## Problem statement
Output only the line that contains "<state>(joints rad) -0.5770" and the lines after it, all verbatim, through the last one below.

Stored items
——————————
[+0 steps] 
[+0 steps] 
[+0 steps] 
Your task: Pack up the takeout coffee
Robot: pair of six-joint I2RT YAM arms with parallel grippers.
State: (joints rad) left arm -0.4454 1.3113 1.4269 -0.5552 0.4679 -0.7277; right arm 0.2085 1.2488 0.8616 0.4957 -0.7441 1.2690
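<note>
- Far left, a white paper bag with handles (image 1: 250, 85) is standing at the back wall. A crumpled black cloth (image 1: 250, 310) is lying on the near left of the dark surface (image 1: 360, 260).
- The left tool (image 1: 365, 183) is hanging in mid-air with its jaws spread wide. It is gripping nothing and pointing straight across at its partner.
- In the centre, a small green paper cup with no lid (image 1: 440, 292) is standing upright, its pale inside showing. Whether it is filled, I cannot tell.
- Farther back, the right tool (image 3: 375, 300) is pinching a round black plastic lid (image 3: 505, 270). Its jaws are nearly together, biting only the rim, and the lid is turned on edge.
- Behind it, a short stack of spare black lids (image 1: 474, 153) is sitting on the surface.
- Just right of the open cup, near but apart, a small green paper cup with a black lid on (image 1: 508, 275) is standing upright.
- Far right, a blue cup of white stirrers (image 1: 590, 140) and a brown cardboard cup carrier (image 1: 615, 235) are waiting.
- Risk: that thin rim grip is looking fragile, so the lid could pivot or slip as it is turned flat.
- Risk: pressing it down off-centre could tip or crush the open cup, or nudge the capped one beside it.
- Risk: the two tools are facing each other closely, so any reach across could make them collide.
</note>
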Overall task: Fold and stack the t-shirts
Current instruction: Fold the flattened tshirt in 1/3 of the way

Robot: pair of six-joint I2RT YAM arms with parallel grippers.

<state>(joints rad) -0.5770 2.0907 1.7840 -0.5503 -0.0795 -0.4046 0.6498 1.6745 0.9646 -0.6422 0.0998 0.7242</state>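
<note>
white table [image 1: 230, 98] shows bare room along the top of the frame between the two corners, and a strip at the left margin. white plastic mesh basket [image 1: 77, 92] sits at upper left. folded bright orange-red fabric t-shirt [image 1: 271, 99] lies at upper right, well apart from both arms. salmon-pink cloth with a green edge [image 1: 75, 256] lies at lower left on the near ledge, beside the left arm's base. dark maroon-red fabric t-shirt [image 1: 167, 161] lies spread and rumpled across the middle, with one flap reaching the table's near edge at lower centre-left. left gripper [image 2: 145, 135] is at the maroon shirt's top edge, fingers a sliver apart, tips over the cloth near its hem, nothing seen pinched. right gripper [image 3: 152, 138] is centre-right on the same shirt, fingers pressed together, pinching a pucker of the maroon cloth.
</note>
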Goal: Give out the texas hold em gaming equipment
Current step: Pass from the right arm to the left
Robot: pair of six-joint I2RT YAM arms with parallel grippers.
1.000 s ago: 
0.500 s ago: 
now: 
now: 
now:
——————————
## Answer for the task
<state>(joints rad) -0.5770 2.0907 1.7840 -0.5503 -0.0795 -0.4046 0.6498 1.6745 0.9646 -0.6422 0.0998 0.7242</state>
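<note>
white table [image 1: 230, 98] shows bare room along the top of the frame between the two corners, and a strip at the left margin. white plastic mesh basket [image 1: 77, 92] sits at upper left. folded bright orange-red fabric t-shirt [image 1: 271, 99] lies at upper right, well apart from both arms. salmon-pink cloth with a green edge [image 1: 75, 256] lies at lower left on the near ledge, beside the left arm's base. dark maroon-red fabric t-shirt [image 1: 167, 161] lies spread and rumpled across the middle, with one flap reaching the table's near edge at lower centre-left. left gripper [image 2: 145, 135] is at the maroon shirt's top edge, fingers a sliver apart, tips over the cloth near its hem, nothing seen pinched. right gripper [image 3: 152, 138] is centre-right on the same shirt, fingers pressed together, pinching a pucker of the maroon cloth.
</note>
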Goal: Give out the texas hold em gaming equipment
Current step: Pass from the right arm to the left
Robot: pair of six-joint I2RT YAM arms with parallel grippers.
1.000 s ago: 
0.500 s ago: 
now: 
now: 
now:

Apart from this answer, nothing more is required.